> Activity
Everything in the data below is left aside except the lines from the one containing "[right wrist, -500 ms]" through the one containing "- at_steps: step"; repeat those exactly.

+ + + + + + +

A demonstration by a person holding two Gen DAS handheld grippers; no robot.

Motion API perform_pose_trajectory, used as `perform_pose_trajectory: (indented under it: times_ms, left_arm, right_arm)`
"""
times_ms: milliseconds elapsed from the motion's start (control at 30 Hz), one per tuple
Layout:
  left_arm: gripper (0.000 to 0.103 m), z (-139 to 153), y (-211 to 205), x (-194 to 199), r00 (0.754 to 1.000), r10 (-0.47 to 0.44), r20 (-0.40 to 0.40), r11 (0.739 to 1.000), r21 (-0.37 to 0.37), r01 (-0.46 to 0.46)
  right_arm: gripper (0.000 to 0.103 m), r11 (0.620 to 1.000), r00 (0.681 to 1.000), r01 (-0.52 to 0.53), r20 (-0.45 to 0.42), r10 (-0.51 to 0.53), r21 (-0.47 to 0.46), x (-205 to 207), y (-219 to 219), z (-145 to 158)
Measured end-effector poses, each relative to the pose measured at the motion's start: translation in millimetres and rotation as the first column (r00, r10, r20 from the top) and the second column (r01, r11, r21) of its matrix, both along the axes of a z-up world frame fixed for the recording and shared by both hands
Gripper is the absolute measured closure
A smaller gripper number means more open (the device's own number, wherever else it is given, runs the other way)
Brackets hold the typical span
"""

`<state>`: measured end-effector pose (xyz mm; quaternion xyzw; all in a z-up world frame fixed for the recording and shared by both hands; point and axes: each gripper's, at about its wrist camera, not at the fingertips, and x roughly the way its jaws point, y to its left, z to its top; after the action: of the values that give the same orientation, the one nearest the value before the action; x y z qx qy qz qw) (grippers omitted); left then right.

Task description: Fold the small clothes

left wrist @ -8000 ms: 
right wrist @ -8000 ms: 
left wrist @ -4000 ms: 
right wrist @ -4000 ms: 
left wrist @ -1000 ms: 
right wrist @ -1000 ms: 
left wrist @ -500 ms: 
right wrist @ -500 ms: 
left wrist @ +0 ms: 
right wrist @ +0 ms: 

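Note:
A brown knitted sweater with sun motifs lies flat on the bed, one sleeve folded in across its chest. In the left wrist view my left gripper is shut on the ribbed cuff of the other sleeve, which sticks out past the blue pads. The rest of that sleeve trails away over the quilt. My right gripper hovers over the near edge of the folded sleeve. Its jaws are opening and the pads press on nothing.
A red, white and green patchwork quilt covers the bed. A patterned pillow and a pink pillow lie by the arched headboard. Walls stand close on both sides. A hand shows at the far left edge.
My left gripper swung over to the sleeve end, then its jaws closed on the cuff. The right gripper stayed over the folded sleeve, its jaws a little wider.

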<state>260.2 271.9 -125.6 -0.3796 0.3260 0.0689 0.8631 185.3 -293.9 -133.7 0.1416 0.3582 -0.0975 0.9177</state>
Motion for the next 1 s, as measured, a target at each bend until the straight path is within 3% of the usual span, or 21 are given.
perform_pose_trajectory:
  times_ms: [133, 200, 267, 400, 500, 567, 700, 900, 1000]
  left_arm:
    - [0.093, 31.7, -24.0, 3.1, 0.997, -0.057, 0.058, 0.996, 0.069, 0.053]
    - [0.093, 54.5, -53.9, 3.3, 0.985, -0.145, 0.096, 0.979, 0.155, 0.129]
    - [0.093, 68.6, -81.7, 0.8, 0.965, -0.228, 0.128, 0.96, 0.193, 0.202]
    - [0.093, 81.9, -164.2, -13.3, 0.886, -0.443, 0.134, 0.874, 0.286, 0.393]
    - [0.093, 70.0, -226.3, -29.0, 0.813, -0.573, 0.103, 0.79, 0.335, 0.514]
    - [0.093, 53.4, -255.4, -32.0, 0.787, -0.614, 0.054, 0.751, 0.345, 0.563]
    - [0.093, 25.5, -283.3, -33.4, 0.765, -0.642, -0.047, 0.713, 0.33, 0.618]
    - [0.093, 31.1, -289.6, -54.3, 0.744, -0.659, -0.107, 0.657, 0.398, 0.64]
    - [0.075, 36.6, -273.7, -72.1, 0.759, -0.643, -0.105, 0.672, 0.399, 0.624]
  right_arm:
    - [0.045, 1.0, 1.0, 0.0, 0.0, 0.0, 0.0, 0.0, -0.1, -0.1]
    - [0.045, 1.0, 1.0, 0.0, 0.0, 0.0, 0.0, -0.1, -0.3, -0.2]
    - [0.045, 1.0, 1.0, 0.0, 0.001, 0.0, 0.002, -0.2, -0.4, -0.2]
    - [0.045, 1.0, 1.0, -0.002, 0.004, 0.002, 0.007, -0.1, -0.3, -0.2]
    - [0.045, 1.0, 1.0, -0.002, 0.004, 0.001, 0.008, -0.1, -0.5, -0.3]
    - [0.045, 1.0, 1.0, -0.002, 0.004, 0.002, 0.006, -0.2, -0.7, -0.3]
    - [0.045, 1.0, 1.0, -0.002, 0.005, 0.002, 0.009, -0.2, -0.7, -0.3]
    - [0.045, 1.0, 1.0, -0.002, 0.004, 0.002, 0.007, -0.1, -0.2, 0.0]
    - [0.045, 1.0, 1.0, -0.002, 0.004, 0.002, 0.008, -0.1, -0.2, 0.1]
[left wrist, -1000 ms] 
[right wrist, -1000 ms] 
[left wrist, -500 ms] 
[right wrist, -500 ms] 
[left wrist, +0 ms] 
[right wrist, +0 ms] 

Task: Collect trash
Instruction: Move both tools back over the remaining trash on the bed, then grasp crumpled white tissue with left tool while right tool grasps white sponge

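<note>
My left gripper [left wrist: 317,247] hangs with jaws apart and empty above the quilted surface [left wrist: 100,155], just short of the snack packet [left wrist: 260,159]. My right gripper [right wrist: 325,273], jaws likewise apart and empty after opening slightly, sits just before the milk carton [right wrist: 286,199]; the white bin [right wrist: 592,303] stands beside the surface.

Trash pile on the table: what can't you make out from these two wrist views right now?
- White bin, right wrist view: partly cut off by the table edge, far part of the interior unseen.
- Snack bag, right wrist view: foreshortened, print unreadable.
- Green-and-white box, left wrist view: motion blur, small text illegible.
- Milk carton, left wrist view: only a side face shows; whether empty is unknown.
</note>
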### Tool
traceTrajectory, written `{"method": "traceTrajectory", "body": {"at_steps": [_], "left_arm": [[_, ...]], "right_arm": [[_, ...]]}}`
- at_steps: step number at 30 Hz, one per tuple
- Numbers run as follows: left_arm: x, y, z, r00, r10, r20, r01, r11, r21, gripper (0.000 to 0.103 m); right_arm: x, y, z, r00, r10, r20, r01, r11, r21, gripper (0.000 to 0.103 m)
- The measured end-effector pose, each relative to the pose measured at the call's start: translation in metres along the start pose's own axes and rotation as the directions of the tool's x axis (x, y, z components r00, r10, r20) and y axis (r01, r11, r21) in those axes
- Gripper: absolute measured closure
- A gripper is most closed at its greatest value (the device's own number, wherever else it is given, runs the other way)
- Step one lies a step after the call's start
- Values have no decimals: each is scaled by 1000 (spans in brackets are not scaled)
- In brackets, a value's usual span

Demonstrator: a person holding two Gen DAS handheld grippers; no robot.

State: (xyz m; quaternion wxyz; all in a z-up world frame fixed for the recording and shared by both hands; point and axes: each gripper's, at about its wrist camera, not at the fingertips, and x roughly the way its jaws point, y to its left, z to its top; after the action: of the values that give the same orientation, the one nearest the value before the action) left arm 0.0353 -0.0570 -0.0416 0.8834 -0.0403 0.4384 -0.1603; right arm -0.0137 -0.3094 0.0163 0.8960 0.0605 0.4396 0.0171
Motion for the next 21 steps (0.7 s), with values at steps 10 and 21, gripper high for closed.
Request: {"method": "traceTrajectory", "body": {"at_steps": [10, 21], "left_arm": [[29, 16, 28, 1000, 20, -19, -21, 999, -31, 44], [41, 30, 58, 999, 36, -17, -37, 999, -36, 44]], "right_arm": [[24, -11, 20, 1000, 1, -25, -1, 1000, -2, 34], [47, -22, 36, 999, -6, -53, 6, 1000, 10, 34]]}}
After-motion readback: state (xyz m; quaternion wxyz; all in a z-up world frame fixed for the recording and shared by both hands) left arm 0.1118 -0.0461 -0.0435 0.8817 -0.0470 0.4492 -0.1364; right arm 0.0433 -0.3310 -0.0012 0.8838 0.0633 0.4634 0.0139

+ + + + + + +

> Solution to the exercise
[right wrist, -500 ms] 
[left wrist, +0 ms] 
[right wrist, +0 ms] 

Task: Collect trash
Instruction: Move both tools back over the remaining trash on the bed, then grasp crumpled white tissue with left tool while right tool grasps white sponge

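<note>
My left gripper [left wrist: 317,247] hangs with jaws apart and empty above the quilted surface [left wrist: 100,155], just short of the snack packet [left wrist: 260,159]. My right gripper [right wrist: 325,273], jaws likewise apart and empty after opening slightly, sits just before the milk carton [right wrist: 286,199]; the white bin [right wrist: 592,303] stands beside the surface.

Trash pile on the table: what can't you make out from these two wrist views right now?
- White bin, right wrist view: partly cut off by the table edge, far part of the interior unseen.
- Snack bag, right wrist view: foreshortened, print unreadable.
- Green-and-white box, left wrist view: motion blur, small text illegible.
- Milk carton, left wrist view: only a side face shows; whether empty is unknown.
</note>
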### Tool
traceTrajectory, written `{"method": "traceTrajectory", "body": {"at_steps": [_], "left_arm": [[_, ...]], "right_arm": [[_, ...]]}}`
- at_steps: step number at 30 Hz, one per tuple

The exercise requires no additional content.